The pale green bloodshot eyes of death leered over Rebecca as she looked up at her dear Ansem. He was sitting up, dazed, like he was alive for the first time.
“Ansem?”
A moaning hunger bellowed out of him.
His breath smelled terrible. Rebecca saw her husband, but just as a shell. It terrified her. Ansem moved his hands over Rebecca’s head, combing through her dirty blonde hair to her shoulders. At first he was soft and glided gently down her arms. She resisted his cold embrace.
“Ansem, please answer me.”
His dirty rotten nails caught Rebecca’s hair as his grip tightened. Rebecca’s hair went taught and she realized she was in mortal danger. Ansem Weathers was no more. When Rebecca squirmed out from under his palm and looked deep into her late husband’s eyes she realized this, but it was too late…
“Ansem! No!”
It was time to say good-bye to the hair he held hostage. Rebecca took a deep breath and at the same time snapped her head away and bolted. The momentum of the dash was enough to rip the hair out of her head. Rebecca backed away, dabbing her head, and seeing blood. It looked like it wanted to say something, but Ansem did not speak, he choked and spat. Ackk!
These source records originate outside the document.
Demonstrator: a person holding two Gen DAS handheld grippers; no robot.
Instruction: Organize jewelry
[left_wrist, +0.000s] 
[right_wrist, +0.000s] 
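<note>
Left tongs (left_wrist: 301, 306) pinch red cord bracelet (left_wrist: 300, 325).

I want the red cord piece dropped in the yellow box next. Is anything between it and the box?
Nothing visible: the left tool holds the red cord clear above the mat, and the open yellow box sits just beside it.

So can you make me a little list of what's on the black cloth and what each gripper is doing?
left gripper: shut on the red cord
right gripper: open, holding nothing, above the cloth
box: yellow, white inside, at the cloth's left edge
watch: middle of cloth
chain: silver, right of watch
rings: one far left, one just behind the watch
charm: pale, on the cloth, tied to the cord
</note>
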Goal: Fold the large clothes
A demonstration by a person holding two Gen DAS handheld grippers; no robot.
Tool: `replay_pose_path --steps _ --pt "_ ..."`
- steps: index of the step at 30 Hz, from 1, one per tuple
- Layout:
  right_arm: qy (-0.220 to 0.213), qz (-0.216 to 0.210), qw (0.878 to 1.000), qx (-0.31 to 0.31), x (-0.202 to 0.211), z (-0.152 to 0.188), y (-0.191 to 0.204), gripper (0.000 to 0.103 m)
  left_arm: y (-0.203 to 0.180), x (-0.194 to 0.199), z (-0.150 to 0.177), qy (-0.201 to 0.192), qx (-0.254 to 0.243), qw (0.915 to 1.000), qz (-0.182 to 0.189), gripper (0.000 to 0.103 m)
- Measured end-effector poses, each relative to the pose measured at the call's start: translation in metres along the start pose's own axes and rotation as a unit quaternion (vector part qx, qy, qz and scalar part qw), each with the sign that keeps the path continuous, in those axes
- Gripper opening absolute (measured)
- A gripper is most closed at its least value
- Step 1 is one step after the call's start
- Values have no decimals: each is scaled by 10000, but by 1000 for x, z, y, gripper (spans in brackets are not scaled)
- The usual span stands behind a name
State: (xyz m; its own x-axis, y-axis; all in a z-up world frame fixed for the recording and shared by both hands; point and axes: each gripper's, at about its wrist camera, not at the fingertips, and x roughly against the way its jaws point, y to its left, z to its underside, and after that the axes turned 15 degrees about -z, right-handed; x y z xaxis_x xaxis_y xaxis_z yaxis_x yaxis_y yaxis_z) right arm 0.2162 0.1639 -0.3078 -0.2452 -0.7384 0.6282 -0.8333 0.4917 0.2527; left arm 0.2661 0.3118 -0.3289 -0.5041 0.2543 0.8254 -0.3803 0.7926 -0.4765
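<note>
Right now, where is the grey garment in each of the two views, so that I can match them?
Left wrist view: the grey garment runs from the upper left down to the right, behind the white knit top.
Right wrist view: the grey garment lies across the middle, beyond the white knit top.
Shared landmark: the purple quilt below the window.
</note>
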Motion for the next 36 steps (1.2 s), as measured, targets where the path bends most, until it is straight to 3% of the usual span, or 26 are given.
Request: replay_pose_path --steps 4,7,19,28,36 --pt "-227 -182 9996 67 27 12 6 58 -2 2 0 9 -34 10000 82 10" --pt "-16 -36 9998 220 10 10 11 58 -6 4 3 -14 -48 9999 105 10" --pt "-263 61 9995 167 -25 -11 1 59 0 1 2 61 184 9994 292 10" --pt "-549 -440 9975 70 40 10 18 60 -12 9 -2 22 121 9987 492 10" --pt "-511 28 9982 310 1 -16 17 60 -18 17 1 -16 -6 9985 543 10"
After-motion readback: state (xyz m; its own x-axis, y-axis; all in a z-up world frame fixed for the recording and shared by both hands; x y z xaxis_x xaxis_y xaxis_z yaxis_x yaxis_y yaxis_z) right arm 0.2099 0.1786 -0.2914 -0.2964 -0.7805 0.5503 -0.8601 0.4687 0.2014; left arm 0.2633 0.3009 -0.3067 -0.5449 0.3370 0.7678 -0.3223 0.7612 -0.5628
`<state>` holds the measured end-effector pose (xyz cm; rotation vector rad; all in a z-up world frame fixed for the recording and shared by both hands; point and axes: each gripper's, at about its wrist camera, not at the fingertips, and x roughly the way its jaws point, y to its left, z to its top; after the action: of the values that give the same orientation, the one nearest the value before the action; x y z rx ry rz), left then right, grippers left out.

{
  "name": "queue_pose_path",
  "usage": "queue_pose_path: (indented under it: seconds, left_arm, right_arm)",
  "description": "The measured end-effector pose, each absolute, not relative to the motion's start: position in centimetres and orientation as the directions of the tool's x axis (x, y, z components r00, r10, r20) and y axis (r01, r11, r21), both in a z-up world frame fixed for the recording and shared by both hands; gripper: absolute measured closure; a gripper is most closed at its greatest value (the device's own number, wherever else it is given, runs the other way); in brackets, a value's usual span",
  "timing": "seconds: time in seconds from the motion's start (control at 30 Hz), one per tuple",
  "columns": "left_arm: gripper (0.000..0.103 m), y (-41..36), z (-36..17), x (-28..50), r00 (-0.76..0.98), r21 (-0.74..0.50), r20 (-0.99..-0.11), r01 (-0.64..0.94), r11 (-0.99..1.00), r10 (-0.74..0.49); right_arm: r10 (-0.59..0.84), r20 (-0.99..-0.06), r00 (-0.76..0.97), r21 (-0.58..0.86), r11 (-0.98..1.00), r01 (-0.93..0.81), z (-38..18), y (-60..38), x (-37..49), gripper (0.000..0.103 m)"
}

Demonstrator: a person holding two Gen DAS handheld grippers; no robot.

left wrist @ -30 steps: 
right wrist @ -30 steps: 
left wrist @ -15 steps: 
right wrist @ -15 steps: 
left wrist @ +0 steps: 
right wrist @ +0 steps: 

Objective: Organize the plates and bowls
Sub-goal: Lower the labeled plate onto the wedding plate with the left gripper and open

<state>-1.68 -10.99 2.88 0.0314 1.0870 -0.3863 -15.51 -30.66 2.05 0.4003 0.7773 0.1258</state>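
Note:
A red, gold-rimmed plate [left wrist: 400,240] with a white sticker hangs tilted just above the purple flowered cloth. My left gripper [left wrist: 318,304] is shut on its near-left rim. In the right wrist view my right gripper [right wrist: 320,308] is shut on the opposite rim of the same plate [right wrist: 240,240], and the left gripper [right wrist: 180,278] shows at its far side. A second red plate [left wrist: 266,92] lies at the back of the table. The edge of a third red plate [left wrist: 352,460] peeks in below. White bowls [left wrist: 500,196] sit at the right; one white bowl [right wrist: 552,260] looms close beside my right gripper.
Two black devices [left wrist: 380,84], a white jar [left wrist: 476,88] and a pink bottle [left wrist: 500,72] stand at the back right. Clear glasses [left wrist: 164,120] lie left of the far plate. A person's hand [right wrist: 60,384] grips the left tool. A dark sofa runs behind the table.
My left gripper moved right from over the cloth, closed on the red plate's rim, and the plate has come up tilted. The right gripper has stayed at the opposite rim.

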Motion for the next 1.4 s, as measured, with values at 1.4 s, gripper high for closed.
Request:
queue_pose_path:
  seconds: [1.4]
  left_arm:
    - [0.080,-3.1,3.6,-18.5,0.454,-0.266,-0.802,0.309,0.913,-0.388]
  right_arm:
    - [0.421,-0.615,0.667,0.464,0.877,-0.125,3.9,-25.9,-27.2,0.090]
Rebecca knew she had to run. Ansem’s corpse stood between her and the door. It keeled over, coughing and retching itself profusely. Every time Rebecca went for a side it took a step closer toward her. The skin at the corner of its lips tore as it coughed up blood and bile.
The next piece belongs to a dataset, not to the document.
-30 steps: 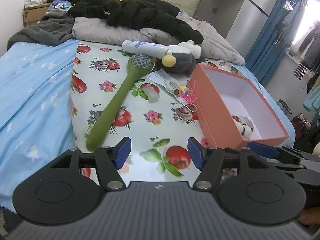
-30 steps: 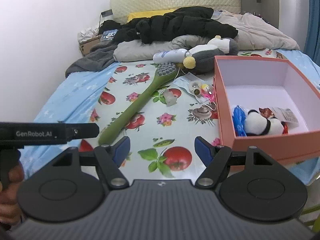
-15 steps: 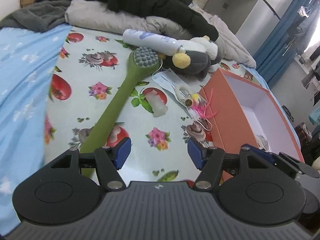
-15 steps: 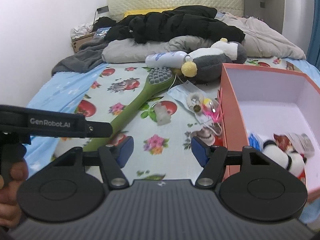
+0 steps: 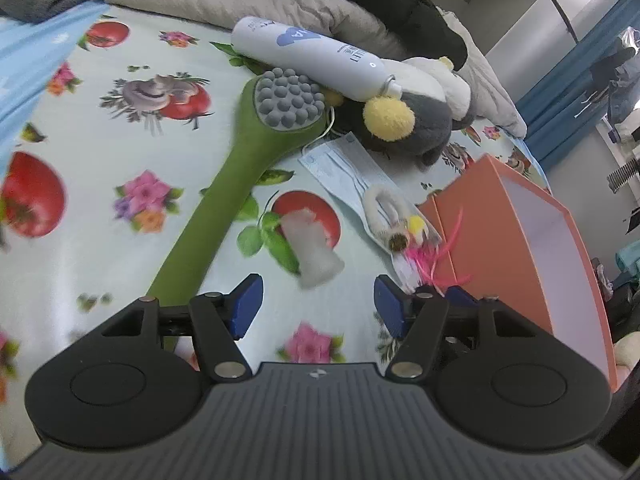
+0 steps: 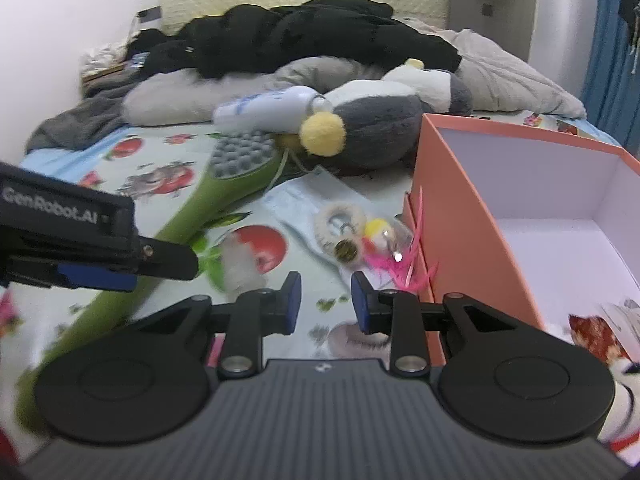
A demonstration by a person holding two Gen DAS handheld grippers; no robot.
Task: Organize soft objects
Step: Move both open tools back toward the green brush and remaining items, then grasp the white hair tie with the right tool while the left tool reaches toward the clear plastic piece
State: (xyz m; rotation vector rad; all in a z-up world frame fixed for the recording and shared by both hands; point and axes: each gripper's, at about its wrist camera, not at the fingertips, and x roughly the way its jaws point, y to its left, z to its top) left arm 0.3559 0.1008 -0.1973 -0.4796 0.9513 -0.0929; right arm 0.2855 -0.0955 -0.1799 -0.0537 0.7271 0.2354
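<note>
A translucent white squishy toy (image 5: 312,246) lies on the fruit-print sheet, just ahead of my open, empty left gripper (image 5: 316,306); it shows blurred in the right wrist view (image 6: 240,264). My right gripper (image 6: 322,300) is open but narrower, empty, low over the sheet beside the orange box (image 6: 460,216). A grey plush penguin (image 5: 404,120) lies at the back, also seen in the right wrist view (image 6: 376,136). A small bag of trinkets with pink feathers (image 5: 416,240) leans by the box (image 5: 520,248). Soft toys (image 6: 600,332) lie inside the box.
A long green massage brush (image 5: 240,176) lies diagonally on the sheet. A white lotion bottle (image 5: 316,56) rests against the penguin. A face mask (image 5: 340,168) lies under the trinket bag. Grey and black clothes (image 6: 300,36) pile at the bed's head.
Both grippers have moved forward and lower over the bed, nearer the squishy toy and the trinket bag. The right gripper's jaws have narrowed. Nothing has been taken hold of.
</note>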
It turned its cough into a scream that tore its vocal chords, relinquishing even more of its humanity. The walking corpse clawed at its own face in pain. More and more Ansem lost facial recognition. Ansem scratched furiously and then stopped suddenly. It sniffed the air like an animal, a predator, and looked right at her.
Fight for your life Doctor Pratt or you won’t make it through the night.